Make zip files smaller with zip shrinker

(evanhahn.com)

61 points | by zdw 3 days ago ago

43 comments

  • lifthrasiir 19 hours ago ago

    While not very popular, ECT [1] is (still?) the best solution in this space and has been my go-to tool for this purpose.

    [1] https://github.com/fhanau/Efficient-Compression-Tool

    • idoubtit 13 hours ago ago

      I had no heard of ECT, but I'm not impressed. I've just benchmarked it against two others PNG optimizers, and here are the file sizes for default and max levels:

          1985457 oxipng-o6.png
          2030036 oxipng-o2.png
          2125459 ect-o9.png
          2144598 ect-o3.png
          2169351 optipng-o7.png
          2215086 optipng-o2.png
          2218326 original.png
      
          oxipng 9.1.5
          OptiPNG version 7.9.1
          Efficient Compression Tool Version 0.9.5
      
      BTW, I could not compile ECT on my Linux system, because its CMake config was too old. I used the Windows release through Wine, but it shouldn't change the results above.

      I tried to apply ECT to a few .gz files, but it complained it was not compatible, and I did not dig further.

      [edited for a typo s/I/it/]

    • futune 19 hours ago ago

      I use ect on a monthly basis, at least. Especially for png files. It's pretty great!

      • zamadatix 15 hours ago ago

        Yeah, for how well it does with PNGs it really doesn't get nearly as much attention as the other tools for the same do.

    • useyourloaf 15 hours ago ago

      Thank you for the pointer!

  • Wowfunhappy 15 hours ago ago

    Obviously, the purpose of this tool isn't to preserve 100% compatibility. Things like removing empty directories makes that clear.

    But, why would you remove comments? Presumably, if those are there, they were added for a specific reason. And the author acknowledges the space savings are minimal.
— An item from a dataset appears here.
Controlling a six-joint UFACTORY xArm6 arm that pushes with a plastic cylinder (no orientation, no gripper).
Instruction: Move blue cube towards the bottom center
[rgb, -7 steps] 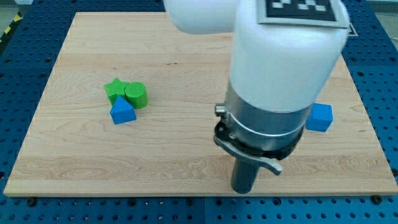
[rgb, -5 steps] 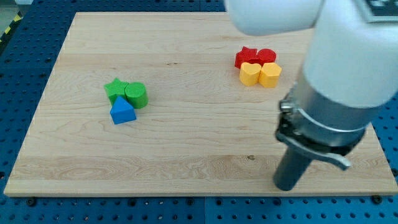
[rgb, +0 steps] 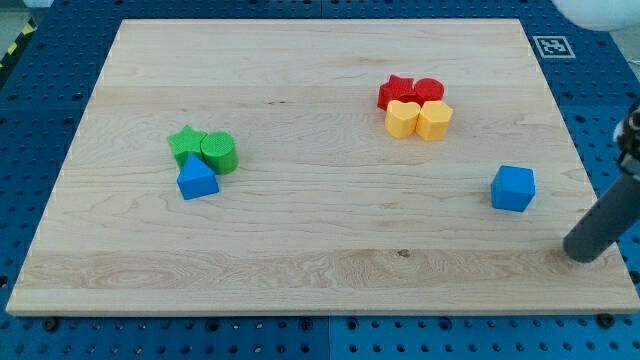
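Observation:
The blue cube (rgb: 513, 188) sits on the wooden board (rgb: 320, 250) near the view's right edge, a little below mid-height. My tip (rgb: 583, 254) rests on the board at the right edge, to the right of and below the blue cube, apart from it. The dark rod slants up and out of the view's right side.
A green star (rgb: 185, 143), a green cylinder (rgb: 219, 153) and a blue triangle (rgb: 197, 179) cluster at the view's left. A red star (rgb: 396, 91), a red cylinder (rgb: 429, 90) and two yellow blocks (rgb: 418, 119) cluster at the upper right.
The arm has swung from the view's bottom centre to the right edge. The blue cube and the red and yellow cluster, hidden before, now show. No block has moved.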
    • gwbas1c 14 hours ago ago

      > Things like removing empty directories makes that clear.

      I hope that's disabled by default. Something like: "turning this option on may reduce file size by a small percent, but could impact compatibility."

      I suspect the option will be much more useful with file formats that are zip under the hood, where it's easier to test the small subset of applications that read those files and/or update the file specification.
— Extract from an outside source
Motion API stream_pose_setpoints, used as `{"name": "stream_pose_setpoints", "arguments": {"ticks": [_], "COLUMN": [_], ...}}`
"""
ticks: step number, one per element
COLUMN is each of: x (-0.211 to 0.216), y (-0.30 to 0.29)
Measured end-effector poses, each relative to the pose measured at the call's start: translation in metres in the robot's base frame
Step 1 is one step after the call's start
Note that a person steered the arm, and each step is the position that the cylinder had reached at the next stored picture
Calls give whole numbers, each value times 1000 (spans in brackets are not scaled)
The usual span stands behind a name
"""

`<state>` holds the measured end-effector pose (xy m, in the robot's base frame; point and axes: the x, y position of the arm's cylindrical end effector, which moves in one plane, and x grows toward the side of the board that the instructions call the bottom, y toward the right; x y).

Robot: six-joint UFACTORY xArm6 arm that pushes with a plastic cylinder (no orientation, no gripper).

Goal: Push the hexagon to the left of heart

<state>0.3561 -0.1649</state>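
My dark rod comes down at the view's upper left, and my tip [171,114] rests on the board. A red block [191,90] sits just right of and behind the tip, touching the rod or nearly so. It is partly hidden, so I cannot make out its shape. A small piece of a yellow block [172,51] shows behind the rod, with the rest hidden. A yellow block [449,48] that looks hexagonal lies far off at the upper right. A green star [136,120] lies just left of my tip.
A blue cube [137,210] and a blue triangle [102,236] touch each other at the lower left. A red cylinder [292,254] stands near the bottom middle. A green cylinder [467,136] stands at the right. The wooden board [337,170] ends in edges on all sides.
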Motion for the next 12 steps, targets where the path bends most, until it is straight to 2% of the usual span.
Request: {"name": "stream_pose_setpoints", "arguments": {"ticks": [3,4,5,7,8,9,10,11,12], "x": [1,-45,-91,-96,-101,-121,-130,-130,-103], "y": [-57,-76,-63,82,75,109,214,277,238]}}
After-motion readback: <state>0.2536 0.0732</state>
  • MrDOS 13 hours ago ago

    Ken Silverman (of Build Engine fame) has written a few deflate-centric compression utilities[0]. The PNGOUT recompressor is the most famous of these (and is very good – it practically always beats OptiPNG), but the suite also includes a .zip archive recompressor called KZIP. I'd be curious to see how ZIP Shrinker compares to this tool.

    [0]: https://advsys.net/ken/utils.htm

  • akx 21 hours ago ago

    > Typically, other archives like .tar.bz2 can be smaller. But those aren’t backwards-compatible!
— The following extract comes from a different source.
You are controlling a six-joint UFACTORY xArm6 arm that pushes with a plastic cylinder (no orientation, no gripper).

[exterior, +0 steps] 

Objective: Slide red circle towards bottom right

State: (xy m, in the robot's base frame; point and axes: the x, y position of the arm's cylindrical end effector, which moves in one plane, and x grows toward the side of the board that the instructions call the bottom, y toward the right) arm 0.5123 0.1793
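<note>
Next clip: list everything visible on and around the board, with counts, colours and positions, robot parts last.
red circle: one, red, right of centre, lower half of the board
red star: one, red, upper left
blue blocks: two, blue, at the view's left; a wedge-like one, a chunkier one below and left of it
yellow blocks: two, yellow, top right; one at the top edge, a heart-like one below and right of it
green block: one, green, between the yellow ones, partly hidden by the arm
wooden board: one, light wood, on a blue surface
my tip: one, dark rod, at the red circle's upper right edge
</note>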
    Is there any point for (new) .bz2 archives in the era of Zstd?

    • j16sdiz 20 hours ago ago

      Tooling ?

      It takes years for bzip2 be in every Linux Distro, and we _still_ doing gzip.

      LZMA / xz tool are start to get more support, but they are nowhere near universal.

      No idea when how long zstd will need.

      • strenholme 18 hours ago ago

        xz is pretty universal across POSIX and clones though. It comes with any modern Linux distro, Busybox even has an .xz decompressor, so `tar xvJF file.tar.xz` does the right thing in *NIX land, which I presume includes MacOS with Brew.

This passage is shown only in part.